50 Tex. 27 | Tex. | 1878

Gould, Associate Justice.

Jere Warren brought this suit to recover of his late partners a balance of $1,500, with interest thereon, alleged to be due him on the sale to them of his interest in the mercantile firm of Murchison, Coleman & Warren, at Goshen, Texas. In that firm Warren had owned a half interest, and the firm of Murchison & Coleman, carrying on business at Athens, the .other half. Attached to the plaintiff’s original and amended petition were two instruments evidencing the sale, marked exhibits A and B. Exhibit A is in the following language,' viz.:

“ Athens, Texas, November 4,1874.

We, the undersigned, having bought the interest of Jere Warren in the firm of Murchison, Coleman & Warren, of Goshen, Texas, and having agreed to give the said Jere Warren four thousand five hundred dollars for his interest in said firm, provided that the debts due by said firm do not amount to over nine thousand dollars ($9,000), and we having executed to the said Warren our promissory notes for three thousand dollars, do by this instrument agree that *31when the indebtedness of said firm is ascertained, if it does not amount to over nine thousand dollars, to execute to said Warren our promissory note for one thousand five hundred dollars, due January 1, 1877, with ten per cent, interest per annum from date of this instrument; or if the debts of said firm should amount to over nine thousand dollars, then the said note to he proportionately less, according to the increase in the amount of said indebtedness.

(Signed) Murchison & Coleman.”

Exhibit B is in the following language:

We, the undersigned, having bought Jere Warren’s interest in the store-house and lot, goods, merchandise, notes, accounts, stock, and everything appertaining to the business of Murchison, Coleman & Warren, at the town of Goshen, Henderson county, Texas, for the sum of four thousand and five hundred dollars, and we agree to pay all debts and fill all contracts due of said firm of Murchison, Coleman & Warren, hereby releasing him from any further liability in said business; as witness our hand on this 9th day of December, A. D. 1874, the above sale having taken place on the 4th day of November, 1874.

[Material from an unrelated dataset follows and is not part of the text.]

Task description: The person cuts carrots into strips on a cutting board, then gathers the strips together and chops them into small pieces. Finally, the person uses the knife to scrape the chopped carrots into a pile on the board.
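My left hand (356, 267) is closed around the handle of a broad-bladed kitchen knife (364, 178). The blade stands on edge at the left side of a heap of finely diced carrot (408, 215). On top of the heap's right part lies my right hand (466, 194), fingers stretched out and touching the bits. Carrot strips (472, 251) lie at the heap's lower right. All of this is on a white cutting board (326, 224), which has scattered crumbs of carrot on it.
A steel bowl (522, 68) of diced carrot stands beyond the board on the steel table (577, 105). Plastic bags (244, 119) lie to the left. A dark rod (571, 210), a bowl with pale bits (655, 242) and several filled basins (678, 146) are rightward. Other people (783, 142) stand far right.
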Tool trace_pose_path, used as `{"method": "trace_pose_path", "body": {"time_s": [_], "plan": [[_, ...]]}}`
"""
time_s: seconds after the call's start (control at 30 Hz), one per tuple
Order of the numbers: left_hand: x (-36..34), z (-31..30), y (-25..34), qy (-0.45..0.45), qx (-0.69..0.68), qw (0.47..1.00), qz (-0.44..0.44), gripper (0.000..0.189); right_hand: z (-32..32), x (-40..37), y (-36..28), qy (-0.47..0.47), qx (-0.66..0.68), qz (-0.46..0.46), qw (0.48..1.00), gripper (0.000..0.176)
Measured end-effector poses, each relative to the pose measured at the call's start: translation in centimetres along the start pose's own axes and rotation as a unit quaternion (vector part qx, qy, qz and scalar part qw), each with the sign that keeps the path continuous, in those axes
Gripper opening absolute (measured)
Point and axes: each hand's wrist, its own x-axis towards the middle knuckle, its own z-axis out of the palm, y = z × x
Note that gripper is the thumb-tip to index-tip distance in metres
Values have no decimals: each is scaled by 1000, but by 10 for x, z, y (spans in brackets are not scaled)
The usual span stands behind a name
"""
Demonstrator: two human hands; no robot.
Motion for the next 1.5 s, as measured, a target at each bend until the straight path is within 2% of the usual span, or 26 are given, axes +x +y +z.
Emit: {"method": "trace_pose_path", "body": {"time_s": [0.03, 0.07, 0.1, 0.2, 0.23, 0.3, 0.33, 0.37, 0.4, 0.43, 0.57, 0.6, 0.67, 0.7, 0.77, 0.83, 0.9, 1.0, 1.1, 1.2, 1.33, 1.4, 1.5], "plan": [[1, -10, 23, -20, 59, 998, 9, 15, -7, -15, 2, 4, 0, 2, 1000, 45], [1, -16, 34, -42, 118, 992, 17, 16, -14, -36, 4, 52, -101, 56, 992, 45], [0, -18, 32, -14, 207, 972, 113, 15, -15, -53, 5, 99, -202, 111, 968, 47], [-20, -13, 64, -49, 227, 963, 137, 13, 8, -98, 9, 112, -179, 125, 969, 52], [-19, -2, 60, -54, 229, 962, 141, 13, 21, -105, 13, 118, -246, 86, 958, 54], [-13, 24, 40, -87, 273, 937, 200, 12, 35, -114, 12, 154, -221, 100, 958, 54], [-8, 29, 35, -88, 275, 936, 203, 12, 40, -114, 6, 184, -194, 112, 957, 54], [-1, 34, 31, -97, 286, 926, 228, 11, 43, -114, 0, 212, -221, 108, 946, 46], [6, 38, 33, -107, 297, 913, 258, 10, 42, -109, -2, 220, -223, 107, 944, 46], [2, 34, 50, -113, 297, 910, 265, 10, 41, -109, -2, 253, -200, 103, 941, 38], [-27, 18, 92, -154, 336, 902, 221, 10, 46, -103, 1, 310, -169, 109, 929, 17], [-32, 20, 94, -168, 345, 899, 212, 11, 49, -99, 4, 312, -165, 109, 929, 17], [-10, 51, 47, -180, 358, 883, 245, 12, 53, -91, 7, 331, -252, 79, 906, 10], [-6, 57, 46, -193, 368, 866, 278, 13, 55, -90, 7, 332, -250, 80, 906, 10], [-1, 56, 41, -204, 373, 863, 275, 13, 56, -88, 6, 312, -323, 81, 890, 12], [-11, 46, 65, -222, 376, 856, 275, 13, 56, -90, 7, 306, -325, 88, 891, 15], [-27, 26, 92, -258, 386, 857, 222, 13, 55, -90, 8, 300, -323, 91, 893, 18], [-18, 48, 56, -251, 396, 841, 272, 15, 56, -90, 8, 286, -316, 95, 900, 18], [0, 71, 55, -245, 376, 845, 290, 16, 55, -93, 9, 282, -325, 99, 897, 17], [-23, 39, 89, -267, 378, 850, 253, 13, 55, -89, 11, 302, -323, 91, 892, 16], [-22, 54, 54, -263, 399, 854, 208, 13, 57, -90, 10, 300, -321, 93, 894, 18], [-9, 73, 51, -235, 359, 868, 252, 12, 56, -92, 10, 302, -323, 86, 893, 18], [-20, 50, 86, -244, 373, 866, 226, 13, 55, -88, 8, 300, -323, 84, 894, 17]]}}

(Signed) Murchison & Coleman,

per Boyal.

Attest: B. J. Jennings.”

There was a plea of non est factum as to exhibit B, and also a plea alleging that the indebtedness of the firm, on November 4, 1874, amounted to about $13,000, charging fraud on Warren, to whom defendants alleged they looked for information, in misrepresenting the amount of said indebtedness at $9,000, setting up the excess both as a defense and in reconvention. There was also a plea in reconvention for alleged misappropriation of partnership assets; but the

>7 *32questions on which the case is disposed of do not require a further statement of the pleadings. The trial resulted in a verdict for plaintiff for $1,653.01.

The first assignment of error relates to the plea of non est factum, and counsel for appellant having, in argument, declined to present it, it will not be considered.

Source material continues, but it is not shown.